### Exercise directions
In your answer, repeat each line of the data exactly.

### Source data

........

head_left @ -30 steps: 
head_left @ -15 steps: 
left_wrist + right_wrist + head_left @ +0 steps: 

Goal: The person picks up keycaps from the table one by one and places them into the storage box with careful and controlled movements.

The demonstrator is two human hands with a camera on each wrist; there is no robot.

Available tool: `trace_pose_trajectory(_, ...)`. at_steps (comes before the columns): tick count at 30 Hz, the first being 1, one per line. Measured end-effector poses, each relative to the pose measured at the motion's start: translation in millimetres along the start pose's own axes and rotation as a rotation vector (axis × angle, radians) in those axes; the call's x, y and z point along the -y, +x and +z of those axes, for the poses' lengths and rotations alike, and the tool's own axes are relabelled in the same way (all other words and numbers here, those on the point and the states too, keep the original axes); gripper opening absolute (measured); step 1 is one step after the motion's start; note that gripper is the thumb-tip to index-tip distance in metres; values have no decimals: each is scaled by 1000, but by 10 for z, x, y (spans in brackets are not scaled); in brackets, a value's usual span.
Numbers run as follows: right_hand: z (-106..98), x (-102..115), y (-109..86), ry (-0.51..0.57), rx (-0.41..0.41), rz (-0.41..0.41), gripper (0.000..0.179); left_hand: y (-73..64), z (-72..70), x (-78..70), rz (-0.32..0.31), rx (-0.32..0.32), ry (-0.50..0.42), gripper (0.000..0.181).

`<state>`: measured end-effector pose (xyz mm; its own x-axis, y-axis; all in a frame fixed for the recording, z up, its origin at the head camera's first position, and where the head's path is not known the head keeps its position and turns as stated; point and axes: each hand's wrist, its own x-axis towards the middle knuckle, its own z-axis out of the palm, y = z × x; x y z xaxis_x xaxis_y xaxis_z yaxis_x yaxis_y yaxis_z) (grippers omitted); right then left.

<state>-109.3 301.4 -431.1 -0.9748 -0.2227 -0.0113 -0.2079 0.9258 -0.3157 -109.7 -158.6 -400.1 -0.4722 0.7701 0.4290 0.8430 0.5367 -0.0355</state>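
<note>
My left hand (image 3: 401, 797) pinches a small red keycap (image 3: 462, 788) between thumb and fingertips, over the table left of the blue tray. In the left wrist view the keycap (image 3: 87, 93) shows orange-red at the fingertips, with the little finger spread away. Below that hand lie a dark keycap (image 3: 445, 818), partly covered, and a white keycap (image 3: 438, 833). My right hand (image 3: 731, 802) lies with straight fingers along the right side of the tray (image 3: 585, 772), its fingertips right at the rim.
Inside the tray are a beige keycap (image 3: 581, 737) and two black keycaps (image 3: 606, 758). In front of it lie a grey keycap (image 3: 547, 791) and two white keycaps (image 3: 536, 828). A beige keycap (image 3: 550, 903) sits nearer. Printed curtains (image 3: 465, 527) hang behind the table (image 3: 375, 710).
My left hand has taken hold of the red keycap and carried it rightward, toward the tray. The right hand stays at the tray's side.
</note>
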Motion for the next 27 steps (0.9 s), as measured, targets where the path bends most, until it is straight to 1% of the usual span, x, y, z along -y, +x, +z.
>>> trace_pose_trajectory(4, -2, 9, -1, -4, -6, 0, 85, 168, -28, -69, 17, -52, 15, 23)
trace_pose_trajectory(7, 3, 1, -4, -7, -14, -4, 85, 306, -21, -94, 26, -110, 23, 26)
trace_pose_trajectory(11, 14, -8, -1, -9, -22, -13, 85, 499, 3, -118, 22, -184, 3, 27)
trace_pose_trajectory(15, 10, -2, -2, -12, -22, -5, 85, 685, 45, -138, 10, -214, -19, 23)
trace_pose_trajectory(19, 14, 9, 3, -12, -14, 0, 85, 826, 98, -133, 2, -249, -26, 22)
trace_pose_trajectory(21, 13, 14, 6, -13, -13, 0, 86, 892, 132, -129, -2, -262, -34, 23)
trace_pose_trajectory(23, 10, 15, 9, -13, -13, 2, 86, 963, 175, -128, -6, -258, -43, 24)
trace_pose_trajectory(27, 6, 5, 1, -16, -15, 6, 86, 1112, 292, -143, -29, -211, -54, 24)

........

### Result of the task
head_left @ -30 steps: 
head_left @ -15 steps: 
left_wrist + right_wrist + head_left @ +0 steps: 

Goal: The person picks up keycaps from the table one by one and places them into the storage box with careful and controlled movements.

The demonstrator is two human hands with a camera on each wrist; there is no robot.

Available tool: `trace_pose_trajectory(_, ...)`. at_steps (comes before the columns): tick count at 30 Hz, the first being 1, one per line. Measured end-effector poses, each relative to the pose measured at the motion's start: translation in millimetres along the start pose's own axes and rotation as a rotation vector (axis × angle, radians) in those axes; the call's x, y and z point along the -y, +x and +z of those axes, for the poses' lengths and rotations alike, and the tool's own axes are relabelled in the same way (all other words and numbers here, those on the point and the states too, keep the original axes); gripper opening absolute (measured); step 1 is one step after the motion's start; note that gripper is the thumb-tip to index-tip distance in metres; values have no decimals: each is scaled by 1000, but by 10 for z, x, y (spans in brackets are not scaled); in brackets, a value's usual span.
Numbers run as follows: right_hand: z (-106..98), x (-102..115), y (-109..86), ry (-0.51..0.57), rx (-0.41..0.41), rz (-0.41..0.41), gripper (0.000..0.179); left_hand: y (-73..64), z (-72..70), x (-78..70), rz (-0.32..0.31), rx (-0.32..0.32), ry (-0.50..0.42), gripper (0.000..0.181).

`<state>`: measured end-effector pose (xyz mm; its own x-axis, y-axis; all in a frame fixed for the recording, z up, its origin at the head camera's first position, and where the head's path is not known the head keeps its position and turns as stated; point and axes: each hand's wrist, its own x-axis towards the middle knuckle, its own z-axis out of the palm, y = z × x; x y z xaxis_x xaxis_y xaxis_z yaxis_x yaxis_y yaxis_z) (grippers omitted); right then left.

<state>-109.3 301.4 -431.1 -0.9748 -0.2227 -0.0113 -0.2079 0.9258 -0.3157 -109.7 -158.6 -400.1 -0.4722 0.7701 0.4290 0.8430 0.5367 -0.0355</state>
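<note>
My left hand (image 3: 401, 797) pinches a small red keycap (image 3: 462, 788) between thumb and fingertips, over the table left of the blue tray. In the left wrist view the keycap (image 3: 87, 93) shows orange-red at the fingertips, with the little finger spread away. Below that hand lie a dark keycap (image 3: 445, 818), partly covered, and a white keycap (image 3: 438, 833). My right hand (image 3: 731, 802) lies with straight fingers along the right side of the tray (image 3: 585, 772), its fingertips right at the rim.
Inside the tray are a beige keycap (image 3: 581, 737) and two black keycaps (image 3: 606, 758). In front of it lie a grey keycap (image 3: 547, 791) and two white keycaps (image 3: 536, 828). A beige keycap (image 3: 550, 903) sits nearer. Printed curtains (image 3: 465, 527) hang behind the table (image 3: 375, 710).
My left hand has taken hold of the red keycap and carried it rightward, toward the tray. The right hand stays at the tray's side.
</note>
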Motion for the next 27 steps (0.9 s), as measured, targets where the path bends most, until it is straight to 1% of the usual span, x, y, z along -y, +x, +z.
>>> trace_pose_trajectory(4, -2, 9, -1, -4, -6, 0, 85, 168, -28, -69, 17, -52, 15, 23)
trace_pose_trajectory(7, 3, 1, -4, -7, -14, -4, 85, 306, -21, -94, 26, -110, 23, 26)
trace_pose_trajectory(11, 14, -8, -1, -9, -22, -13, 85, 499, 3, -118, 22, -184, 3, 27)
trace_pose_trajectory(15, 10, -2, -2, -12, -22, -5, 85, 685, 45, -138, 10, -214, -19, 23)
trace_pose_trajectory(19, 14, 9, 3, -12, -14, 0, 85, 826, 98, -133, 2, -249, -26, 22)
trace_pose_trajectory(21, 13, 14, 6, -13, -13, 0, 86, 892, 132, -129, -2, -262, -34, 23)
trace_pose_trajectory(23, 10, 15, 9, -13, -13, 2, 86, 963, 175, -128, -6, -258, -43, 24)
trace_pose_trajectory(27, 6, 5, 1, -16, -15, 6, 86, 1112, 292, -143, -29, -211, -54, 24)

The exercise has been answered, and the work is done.